Between Them: Remembering My Parents
Richard Ford has won The Pulitzer, PEN/Faulkner Award for Fiction and the Asturias Award for Literature in Spain, among others. What is it about his work that appeals to the judges?
I think it is the deliberate, flat ordinariness of his prose. Ford does not go in for any showing off, which is a relief, and the result is a kind of quiet poetry.
In this loving memoir of his parents, ordinariness is the chief virtue. Ford’s father, Parker, was a travelling salesman for starch, a job he kept from 1938 ‘until he died’. Parker peddled his wares in the rural south, driving endlessly in a hot Oldsmobile across Louisiana and Alabama. ‘He’d found a thing he could do. Sell. Be liked. Make friends.’
Edna accompanied Parker on the road, and it was 1944, 15 years after they married, before Richard appeared – Parker was 38 and Edna was 33. There were to be no other children.
The future writer was a watchful only child, given to sulks and moods
and always aware that in some measure he had come between his parents, divided them somehow, spoiled their tranquillity.
Not that anyone discussed such matters. Ford says that in his parents’ world there was no interest in being reflective. Nevertheless, Parker and Edna were exactly the kind of quiet and diligent Americans who made the country great.
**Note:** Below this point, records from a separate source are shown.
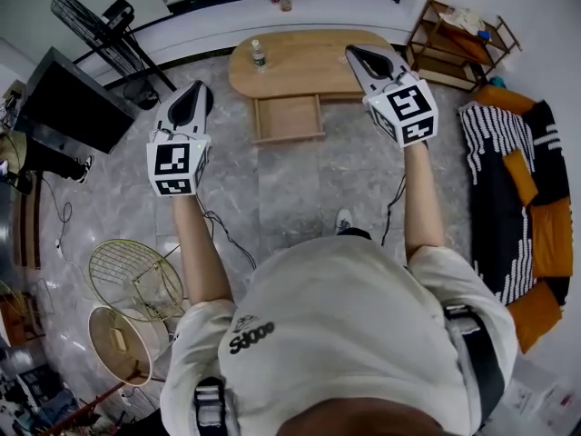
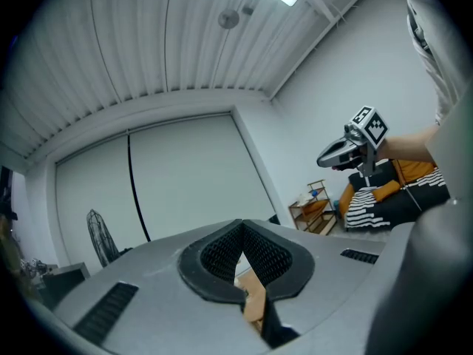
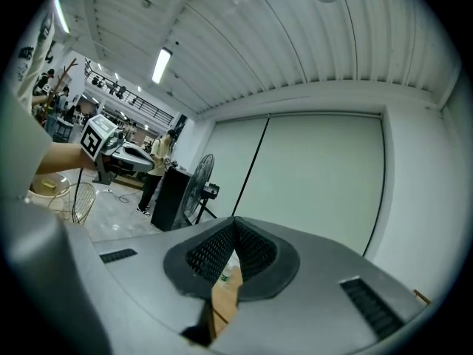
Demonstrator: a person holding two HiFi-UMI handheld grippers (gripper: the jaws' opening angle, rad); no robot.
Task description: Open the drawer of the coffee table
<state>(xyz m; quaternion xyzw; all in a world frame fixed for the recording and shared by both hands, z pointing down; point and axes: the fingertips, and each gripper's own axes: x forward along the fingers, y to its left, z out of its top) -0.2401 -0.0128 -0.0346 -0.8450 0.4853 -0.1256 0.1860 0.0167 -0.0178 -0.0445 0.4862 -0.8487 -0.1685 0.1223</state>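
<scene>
The shallow light-wood drawer (image 1: 289, 118) at twelve o'clock looks already open, so the left gripper (image 1: 200, 91) and right gripper (image 1: 354, 53), fingers together and empty, likely need only retreat.

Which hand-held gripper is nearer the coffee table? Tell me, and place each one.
Right. In the head view the right hand-held gripper overlaps the right end of the coffee table; the left hand-held gripper is off its left end, over the floor.

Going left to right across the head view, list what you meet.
standing fan → left gripper → open drawer → right gripper → sofa
</scene>
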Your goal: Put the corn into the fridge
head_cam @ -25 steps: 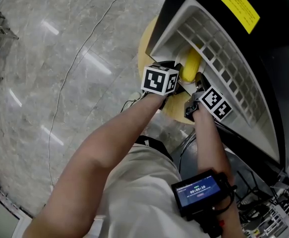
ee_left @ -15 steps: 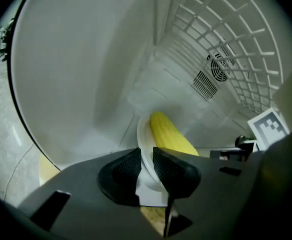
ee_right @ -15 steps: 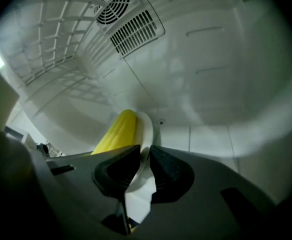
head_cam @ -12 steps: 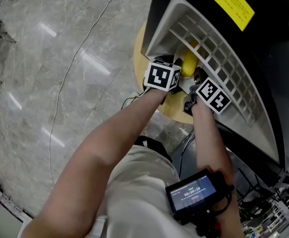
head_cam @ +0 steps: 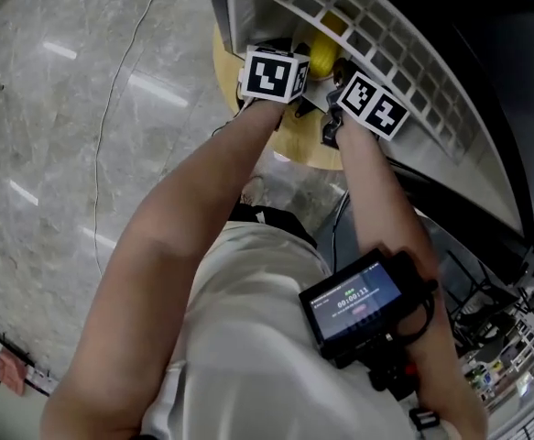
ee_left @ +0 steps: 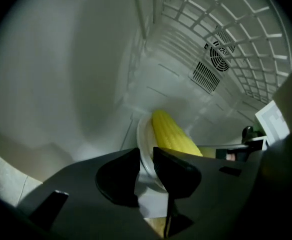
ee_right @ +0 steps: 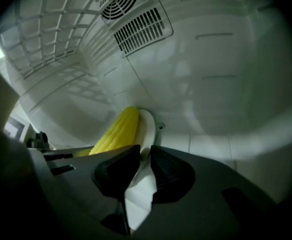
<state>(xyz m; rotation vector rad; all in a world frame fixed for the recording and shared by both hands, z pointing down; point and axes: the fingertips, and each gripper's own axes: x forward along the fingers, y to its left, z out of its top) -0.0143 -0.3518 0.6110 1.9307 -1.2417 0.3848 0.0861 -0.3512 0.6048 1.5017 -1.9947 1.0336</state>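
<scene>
Now corn (head_cam: pixel 322 55) and plate (ee_left: pixel 142 146) reach further into fridge (ee_left: pixel 60 84).

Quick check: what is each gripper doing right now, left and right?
Left gripper: shut on the white plate, which bears the corn.
Right gripper: shut on the same plate, opposite rim.

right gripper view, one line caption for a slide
Right gripper clamps the rim of a round white plate bearing a yellow corn cob inside the white fridge.
</scene>
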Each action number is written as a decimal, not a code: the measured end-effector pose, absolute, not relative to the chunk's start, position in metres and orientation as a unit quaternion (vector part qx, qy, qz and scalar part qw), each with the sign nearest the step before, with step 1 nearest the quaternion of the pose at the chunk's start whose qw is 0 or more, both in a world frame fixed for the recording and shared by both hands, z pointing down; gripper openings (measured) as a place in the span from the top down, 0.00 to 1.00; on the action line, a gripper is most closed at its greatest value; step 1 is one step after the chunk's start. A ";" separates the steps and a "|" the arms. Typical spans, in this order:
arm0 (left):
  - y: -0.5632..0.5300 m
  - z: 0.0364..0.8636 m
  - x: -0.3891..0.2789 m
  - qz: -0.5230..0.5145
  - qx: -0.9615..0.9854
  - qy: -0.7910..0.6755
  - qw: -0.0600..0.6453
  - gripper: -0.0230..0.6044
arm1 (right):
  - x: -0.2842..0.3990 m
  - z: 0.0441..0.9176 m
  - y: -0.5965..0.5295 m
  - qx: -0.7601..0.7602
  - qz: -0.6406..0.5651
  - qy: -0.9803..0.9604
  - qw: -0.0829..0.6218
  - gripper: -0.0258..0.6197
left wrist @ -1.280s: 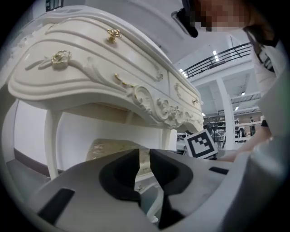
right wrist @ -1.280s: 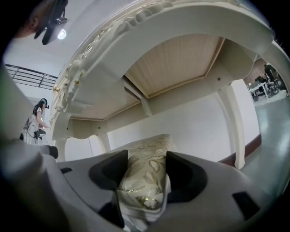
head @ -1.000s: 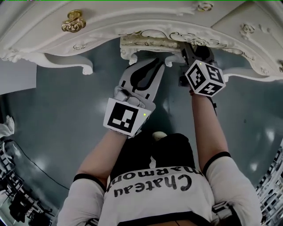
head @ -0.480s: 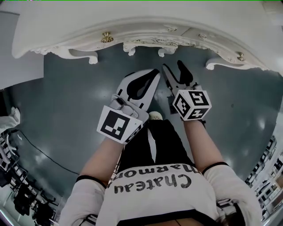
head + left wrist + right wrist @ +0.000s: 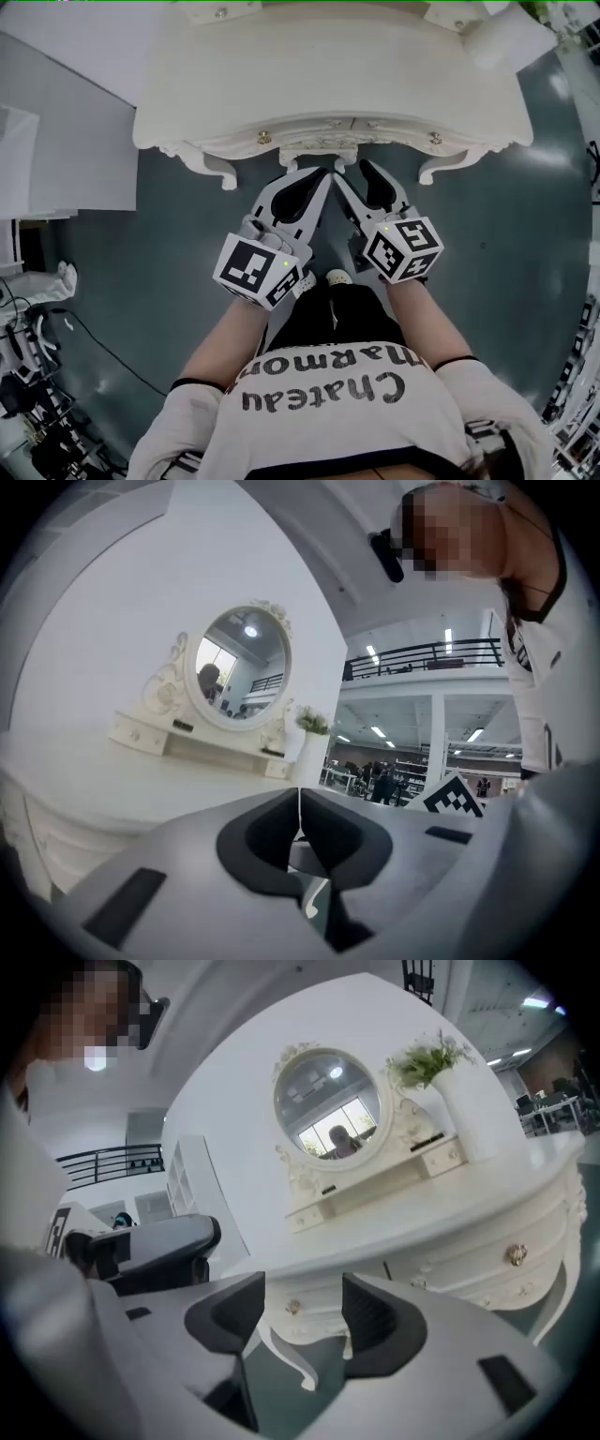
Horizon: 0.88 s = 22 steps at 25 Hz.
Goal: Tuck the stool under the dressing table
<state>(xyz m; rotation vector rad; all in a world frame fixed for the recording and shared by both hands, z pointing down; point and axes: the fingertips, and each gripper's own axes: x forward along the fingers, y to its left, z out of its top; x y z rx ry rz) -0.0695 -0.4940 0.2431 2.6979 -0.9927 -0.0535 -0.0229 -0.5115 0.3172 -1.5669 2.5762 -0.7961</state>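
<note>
The white carved dressing table (image 5: 328, 84) fills the top of the head view. Only a bit of the stool's carved front (image 5: 319, 157) shows beneath the table's middle; the rest is hidden. My left gripper (image 5: 323, 176) hovers in front of the table edge, shut and holding nothing. My right gripper (image 5: 354, 176) is beside it, open and empty. In the left gripper view the shut tips (image 5: 299, 803) point level over the tabletop (image 5: 112, 780) toward the oval mirror (image 5: 242, 658). The right gripper (image 5: 305, 1312) frames the table's drawer front (image 5: 441, 1269).
A white vase with greenery (image 5: 464, 1110) stands on the tabletop by the mirror (image 5: 328, 1110). White panels (image 5: 56, 141) stand left of the table. Cables and equipment (image 5: 37, 375) lie on the dark floor at the lower left. The person's shoe (image 5: 336, 278) is below the grippers.
Both grippers have risen and drawn back from the stool under the table. The head view has lifted, so the whole tabletop now shows. The left jaws have closed.
</note>
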 end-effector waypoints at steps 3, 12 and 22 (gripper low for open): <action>-0.486 0.184 -0.068 -0.036 0.935 -0.335 0.107 0.92 | -0.028 0.258 -0.506 -0.494 -0.237 0.836 0.039 0.53; -0.471 0.021 -0.077 -0.094 0.935 -0.340 0.030 0.92 | -0.028 0.078 -0.496 -0.475 -0.133 0.863 0.109 0.60; -0.458 -0.059 -0.059 -0.088 0.932 -0.353 0.002 0.92 | 0.012 -0.046 -0.479 -0.447 -0.055 0.880 0.150 0.87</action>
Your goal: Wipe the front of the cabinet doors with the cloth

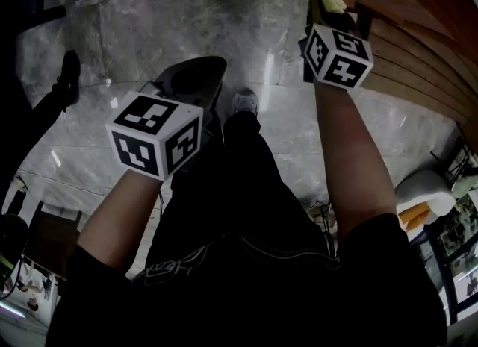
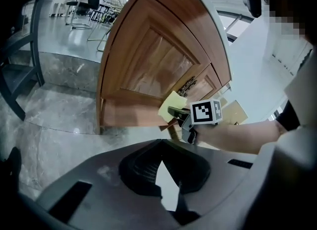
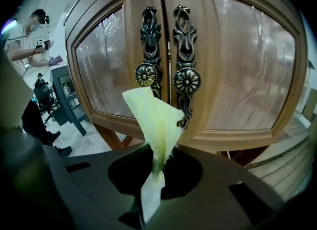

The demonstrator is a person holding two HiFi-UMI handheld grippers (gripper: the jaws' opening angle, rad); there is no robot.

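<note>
The cabinet (image 2: 153,61) is the only container in view; its two doors, left door (image 3: 106,70) and right door (image 3: 247,66), are shut, so what it holds cannot be seen. In the right gripper view they fill the upper frame, each with a pale glossy panel in a warm wooden frame; a pair of dark ornate handles (image 3: 184,61) with round rosettes sits on either side of the centre seam.

At the bottom of the left gripper view, the left gripper (image 2: 159,147) has its jaws together at the tips with nothing between them. At the bottom centre of the right gripper view, the right gripper (image 3: 153,167) is clamped on the cloth (image 3: 153,120).

The floor (image 1: 149,32) is grey veined marble with a sheen, filling the upper left of the head view; the person's shoe (image 1: 245,101) stands on it mid-frame. Wooden planks (image 3: 292,169) run along the lower right of the right gripper view. Farther off, chairs (image 2: 84,4) stand in a bright hall at the upper left of the left gripper view; another person (image 3: 25,41) stands at the upper left of the right gripper view.

The cloth is pale yellow-green, thin and creased; it is pinched into a narrow neck at the jaws and fans upward to a wide, folded top. It rises in front of the lower ends of the handles, right at the door fronts; whether it touches them cannot be told.
</note>
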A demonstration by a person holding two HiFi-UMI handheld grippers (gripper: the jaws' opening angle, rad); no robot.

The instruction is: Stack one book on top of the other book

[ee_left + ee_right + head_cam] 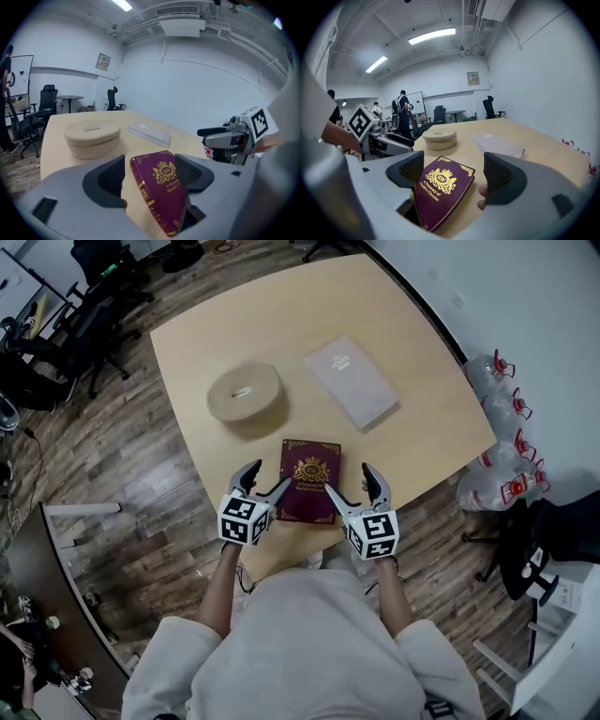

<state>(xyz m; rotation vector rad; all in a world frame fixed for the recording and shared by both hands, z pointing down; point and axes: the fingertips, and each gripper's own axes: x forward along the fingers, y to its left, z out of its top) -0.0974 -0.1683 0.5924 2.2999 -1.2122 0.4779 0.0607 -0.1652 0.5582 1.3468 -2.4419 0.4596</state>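
The left gripper (268,477) has its jaws spread wide and holds nothing. The near left edge of the dark red book (311,476) lies in the gap between them, its cover running under the inner jaw. The right gripper (349,479) is just as wide open and just as empty, with the book's near right corner in its gap. The book seems to lie flat on the table (422,427) between the two tools, so this looks like the approach to a pick-up with no grip made yet. Farther out, ahead and off to the right gripper's side, lies the pale book (352,381), well apart from the red one. A coil of rope (244,392) sits ahead on the left gripper's side. Next, one tool likely needs to get a jaw under an edge of the red book and close. Then it must lift the book level, carry it forward and right, and set it squarely on the pale book.
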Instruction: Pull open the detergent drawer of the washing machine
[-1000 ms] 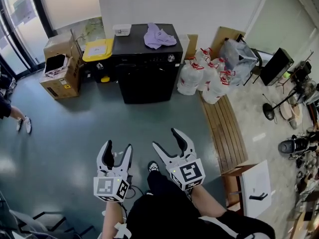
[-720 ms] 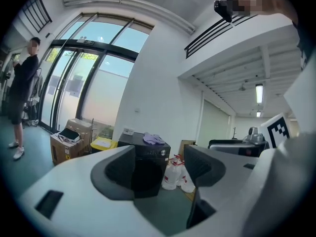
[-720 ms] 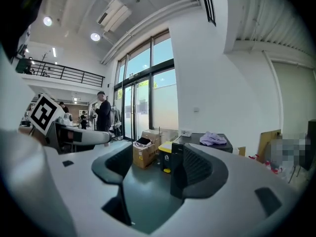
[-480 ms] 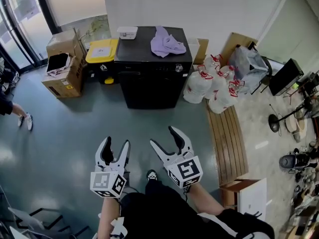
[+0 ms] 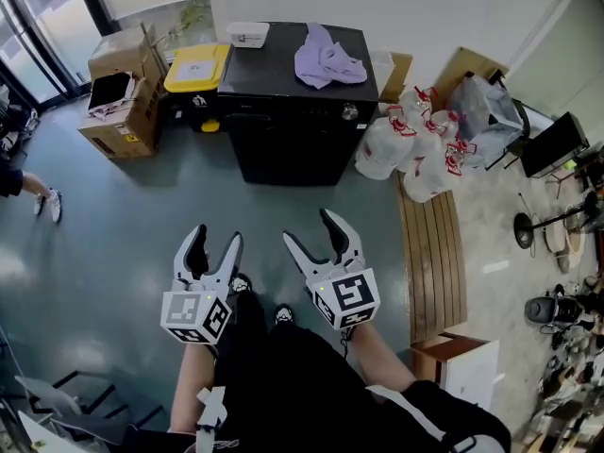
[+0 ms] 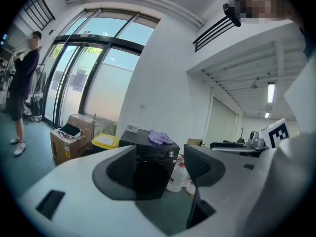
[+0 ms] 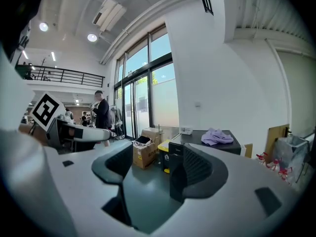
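Note:
A black washing machine [image 5: 294, 130] stands against the white wall ahead, with a lilac cloth [image 5: 326, 61] and a small white box [image 5: 248, 34] on its top. Its control strip with a silver knob [image 5: 350, 112] runs along the top front; the drawer front looks flush. My left gripper [image 5: 213, 243] and right gripper [image 5: 315, 231] hover open over the floor, well short of the machine, both empty. The machine shows between the jaws in the left gripper view [image 6: 148, 169] and behind the right jaw in the right gripper view [image 7: 207, 144].
Cardboard boxes [image 5: 123, 97] and a yellow-lidded bin [image 5: 195, 69] stand left of the machine. White tied bags [image 5: 415, 154] lie to its right, beside a wooden bench [image 5: 432, 253]. A person [image 6: 22, 90] stands by the glass doors at far left. Equipment clutters the right edge.
I have walked closer to the washing machine; it sits larger and lower in the head view. Both grippers stay open and have risen slightly in the frame.

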A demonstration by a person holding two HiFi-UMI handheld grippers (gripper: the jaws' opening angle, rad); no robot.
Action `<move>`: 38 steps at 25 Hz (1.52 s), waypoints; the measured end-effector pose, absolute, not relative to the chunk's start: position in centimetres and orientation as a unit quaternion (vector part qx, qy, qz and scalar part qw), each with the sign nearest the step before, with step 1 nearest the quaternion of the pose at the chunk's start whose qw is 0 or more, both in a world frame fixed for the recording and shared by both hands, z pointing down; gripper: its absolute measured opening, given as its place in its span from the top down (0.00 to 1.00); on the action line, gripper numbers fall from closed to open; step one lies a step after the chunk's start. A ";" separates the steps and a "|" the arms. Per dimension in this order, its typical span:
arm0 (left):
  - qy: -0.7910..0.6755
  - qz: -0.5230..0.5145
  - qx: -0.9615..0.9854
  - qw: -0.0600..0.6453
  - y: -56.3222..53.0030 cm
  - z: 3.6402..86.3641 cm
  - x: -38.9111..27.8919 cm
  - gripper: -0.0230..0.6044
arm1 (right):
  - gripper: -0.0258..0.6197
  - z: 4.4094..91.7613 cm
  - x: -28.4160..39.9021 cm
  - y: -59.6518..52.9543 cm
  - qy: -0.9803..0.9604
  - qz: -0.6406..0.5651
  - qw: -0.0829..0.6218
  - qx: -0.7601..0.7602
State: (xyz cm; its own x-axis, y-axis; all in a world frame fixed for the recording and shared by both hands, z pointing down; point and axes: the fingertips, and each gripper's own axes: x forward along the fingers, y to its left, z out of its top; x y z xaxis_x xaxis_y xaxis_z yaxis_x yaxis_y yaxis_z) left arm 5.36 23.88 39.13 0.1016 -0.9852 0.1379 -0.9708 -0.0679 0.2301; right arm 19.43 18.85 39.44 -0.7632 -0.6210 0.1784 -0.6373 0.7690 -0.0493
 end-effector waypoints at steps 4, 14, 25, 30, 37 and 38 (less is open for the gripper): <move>-0.666 -0.027 0.733 0.134 20.7 39.4 4.1 0.49 | 0.47 39.5 17.9 16.2 -0.937 0.052 0.078 0.335; -0.656 -0.023 0.740 0.149 11.6 41.4 -2.4 0.49 | 0.47 41.5 11.7 7.8 -0.931 0.065 0.098 0.346; -0.600 0.006 0.775 0.197 1.1 44.5 -9.5 0.49 | 0.47 44.5 3.9 -1.8 -0.905 0.103 0.137 0.390; -0.573 0.017 0.791 0.214 -2.8 46.3 -12.2 0.49 | 0.47 46.4 1.0 -5.5 -0.891 0.130 0.148 0.409; -0.552 0.036 0.802 0.226 -7.7 49.8 -14.6 0.49 | 0.47 49.7 -0.8 -9.1 -0.873 0.148 0.169 0.433; -0.550 0.042 0.802 0.230 -8.2 50.5 -14.6 0.49 | 0.47 50.4 -0.8 -9.6 -0.871 0.152 0.173 0.435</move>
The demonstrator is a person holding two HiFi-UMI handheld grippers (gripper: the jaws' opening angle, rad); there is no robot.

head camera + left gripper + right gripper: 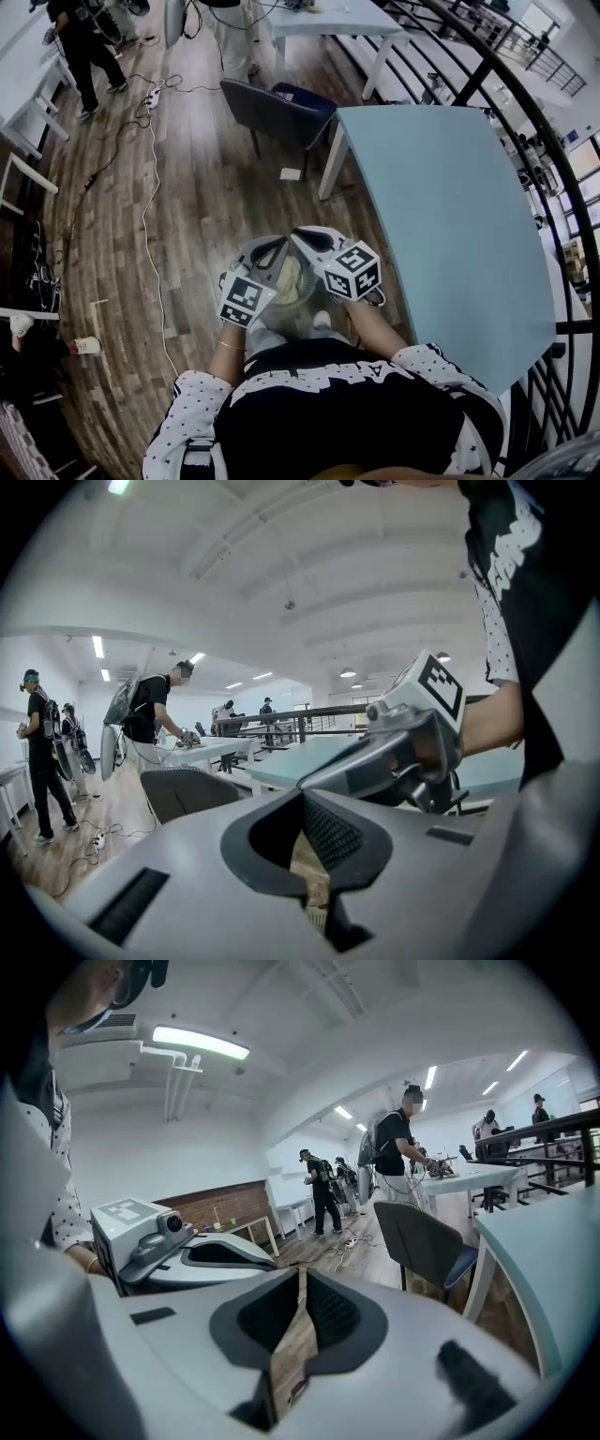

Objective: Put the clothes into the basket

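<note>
- The left gripper (305, 841) is clenched: its two dark pads meet, with only a thin slit between them.
- In that slit a cream-coloured sliver shows. Whether the pads pinch it or it simply lies beyond them cannot be told.
- The right gripper (302, 1312) is also closed down to a narrow slit. Only the boards of the wooden floor (187, 187) show through the slit, and nothing sits between the pads.
- In the head view the two grippers are side by side, close in front of the person's body. Their noses point away from the person and lean toward each other.
- A pale cloth (289, 281), cream in colour, shows in the gap between the two grippers and below them. It is above the floor and just left of the near end of the table.
- The light blue table (450, 206) stands to the right of both grippers.
- A dark chair (277, 111) stands at the table's far corner.
- A white cable (150, 187) runs across the floor to the left.
- The person's dotted sleeve (192, 412) shows at the bottom left.
</note>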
Ford brilliantly evokes the mid 20th-century scene: the music on car radios, ceiling fans, and breakfasts in hotel coffee shops.
Parker died in 1960 while Edna moved to Mississippi, and found fulfilment working as a hospital receptionist.
She died of breast cancer in 1981, never understanding what her son was up to as a writer.
‘When are you going to get a job and get started?’ she’d enquire. Yet out of ordinary beginnings Ford has created books that are extraordinary.